Progetto Novecento

Cile
1970- 1973

I primi documenti segreti reperiti nella nostra ricerca riguardano l'anno 1970 (più una relazione del 1982 particolarmente interessante per refirimenti di cui diremo più avanti). Essi sono, nell'ordine:

Rapporto sulle attività della Task Force cilena della CIA, dal 15 settembre al 3 novembre 1970.

La CIA preparò un sommario sui suoi tentativi di impedire la ratifica del Congresso cileno alla elezione presidenziale di Allende, e di fomentare un colpo di Stato in Cile (operazioni track I e track II). Nella relazione sono riportati dettagli sulla composizione della Task Force, comandata da David Atlee Phillips, della squadra di agenti segreti inseriti individualmente in Cile, e i loro contatti col Col. Paul Winert, l'Attaché dell'esercito americano distaccato all'ambasciata di Santiago per le operazioni coperte della CIA. Sono anche illustrate le operazioni di propaganda ideate per spingere il presidente cileno Eduardo Frei a sostenere "un colpo di Stato militare che avrebbe dovuto prevenire l'assunzione della carica presidenziale da parte di Allende il 3 novrembre."

 

16 ottobre 1970, memorandum del quartier generale della CIA da Thomas Karamessines, direttore delle operazioni riservate della CIA, al capo della base CIA a Santiago, Henry Hecksher.

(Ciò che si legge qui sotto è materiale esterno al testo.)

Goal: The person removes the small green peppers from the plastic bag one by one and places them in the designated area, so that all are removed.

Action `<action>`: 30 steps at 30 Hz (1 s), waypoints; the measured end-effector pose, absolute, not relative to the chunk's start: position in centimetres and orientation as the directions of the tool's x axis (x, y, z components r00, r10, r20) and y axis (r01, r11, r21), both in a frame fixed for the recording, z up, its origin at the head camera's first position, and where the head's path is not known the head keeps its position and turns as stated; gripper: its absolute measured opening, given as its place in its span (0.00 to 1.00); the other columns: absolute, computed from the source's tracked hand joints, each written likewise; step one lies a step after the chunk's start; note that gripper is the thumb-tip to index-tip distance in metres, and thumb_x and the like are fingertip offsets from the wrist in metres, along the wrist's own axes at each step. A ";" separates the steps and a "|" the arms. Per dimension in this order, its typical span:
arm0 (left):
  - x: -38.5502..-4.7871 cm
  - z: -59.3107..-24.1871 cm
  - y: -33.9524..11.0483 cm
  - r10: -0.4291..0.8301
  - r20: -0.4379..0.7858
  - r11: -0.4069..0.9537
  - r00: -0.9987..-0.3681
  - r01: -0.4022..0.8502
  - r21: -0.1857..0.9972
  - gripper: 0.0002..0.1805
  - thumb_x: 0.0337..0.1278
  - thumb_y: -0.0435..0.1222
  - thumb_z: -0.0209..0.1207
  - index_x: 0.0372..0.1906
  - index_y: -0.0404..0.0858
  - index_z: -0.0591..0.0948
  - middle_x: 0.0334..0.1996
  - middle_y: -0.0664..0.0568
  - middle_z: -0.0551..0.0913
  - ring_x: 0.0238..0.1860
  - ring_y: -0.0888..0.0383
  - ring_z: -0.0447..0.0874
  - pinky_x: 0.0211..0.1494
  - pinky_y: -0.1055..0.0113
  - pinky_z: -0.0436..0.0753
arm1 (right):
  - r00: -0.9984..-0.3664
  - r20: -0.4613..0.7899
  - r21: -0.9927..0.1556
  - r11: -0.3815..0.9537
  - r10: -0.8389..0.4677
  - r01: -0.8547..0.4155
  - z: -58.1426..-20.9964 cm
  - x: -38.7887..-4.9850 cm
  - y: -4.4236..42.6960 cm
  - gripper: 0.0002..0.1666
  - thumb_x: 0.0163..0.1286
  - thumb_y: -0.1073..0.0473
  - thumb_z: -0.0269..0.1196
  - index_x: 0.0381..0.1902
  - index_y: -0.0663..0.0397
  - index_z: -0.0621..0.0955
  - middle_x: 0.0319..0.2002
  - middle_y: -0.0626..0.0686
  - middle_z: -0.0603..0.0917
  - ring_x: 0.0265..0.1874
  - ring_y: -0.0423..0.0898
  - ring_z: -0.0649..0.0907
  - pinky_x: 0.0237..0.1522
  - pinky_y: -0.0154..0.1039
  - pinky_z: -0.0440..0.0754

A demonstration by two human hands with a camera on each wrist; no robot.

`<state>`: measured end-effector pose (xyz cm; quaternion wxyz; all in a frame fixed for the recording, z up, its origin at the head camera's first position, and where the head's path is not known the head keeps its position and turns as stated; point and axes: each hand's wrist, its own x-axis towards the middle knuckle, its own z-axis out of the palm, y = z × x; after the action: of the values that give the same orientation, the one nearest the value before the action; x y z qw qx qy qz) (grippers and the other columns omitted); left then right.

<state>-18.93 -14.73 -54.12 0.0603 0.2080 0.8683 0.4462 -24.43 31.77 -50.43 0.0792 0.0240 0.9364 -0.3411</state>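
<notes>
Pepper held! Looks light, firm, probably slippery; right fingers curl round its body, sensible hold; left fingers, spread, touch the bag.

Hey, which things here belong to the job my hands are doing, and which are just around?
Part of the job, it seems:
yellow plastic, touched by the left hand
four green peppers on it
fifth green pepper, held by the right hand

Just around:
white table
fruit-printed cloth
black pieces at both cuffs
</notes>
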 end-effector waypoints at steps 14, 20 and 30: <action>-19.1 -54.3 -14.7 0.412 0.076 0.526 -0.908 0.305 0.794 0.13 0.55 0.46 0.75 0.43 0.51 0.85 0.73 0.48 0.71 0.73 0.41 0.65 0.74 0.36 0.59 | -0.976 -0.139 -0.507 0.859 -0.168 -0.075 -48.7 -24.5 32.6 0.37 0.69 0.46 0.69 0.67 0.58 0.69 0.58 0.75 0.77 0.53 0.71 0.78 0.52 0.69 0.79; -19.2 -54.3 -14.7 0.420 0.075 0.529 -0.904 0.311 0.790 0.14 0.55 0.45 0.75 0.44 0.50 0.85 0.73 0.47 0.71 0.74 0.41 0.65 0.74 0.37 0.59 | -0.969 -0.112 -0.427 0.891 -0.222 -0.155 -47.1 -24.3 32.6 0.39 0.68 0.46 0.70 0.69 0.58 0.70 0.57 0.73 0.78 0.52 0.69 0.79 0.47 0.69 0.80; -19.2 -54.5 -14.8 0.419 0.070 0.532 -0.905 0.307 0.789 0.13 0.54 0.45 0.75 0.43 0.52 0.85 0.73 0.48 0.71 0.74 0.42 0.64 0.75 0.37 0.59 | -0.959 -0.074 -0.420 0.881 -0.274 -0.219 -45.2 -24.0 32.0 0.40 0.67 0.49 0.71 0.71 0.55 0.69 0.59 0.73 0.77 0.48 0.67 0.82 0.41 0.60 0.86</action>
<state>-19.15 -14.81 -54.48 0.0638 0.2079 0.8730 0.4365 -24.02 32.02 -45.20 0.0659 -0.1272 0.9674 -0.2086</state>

In un cablogramma segreto il direttore della CIA, Thomas Karamessines, invia l'ordine di Kissinger al capo della Stazione CIA in Santiago, Henry Hecksher: "È ferma e continua volontà politica che Allende sia rovesciato da un golpe." Le "istruzioni operative" rendono evidente che queste operazioni dovevano essere condotte tenendo assolutamente nascosta "la mano americana ," e che la CIA doveva ignorare totalmente ogni ordine contrario proveniente dall'ambasciatore Korry, all'oscuro delle operazioni denominate Track II.

 

Rapporto FBI sul Consiglio d'amministrazione dell'Intelligence Nazionale (DINA)

Questo rapporto fornisce una serie di informazioni raccolte dalle lettere di Michael Townley, l'agente della DINA responsabile dell'assassinio di Orlando Letelier. Esse comprende anche informazioni non direttamenhte provenienti da Townley, ma ricavate dall'indagine sui suoi rapporti all'interno della DINA: dettagli sugli incontri tra il presidente cileno Pinochet e terroristi italiani e spie, nomi in codice e attività di agenti DINA, collaborazione tra la DINA e cubani anti-castristi.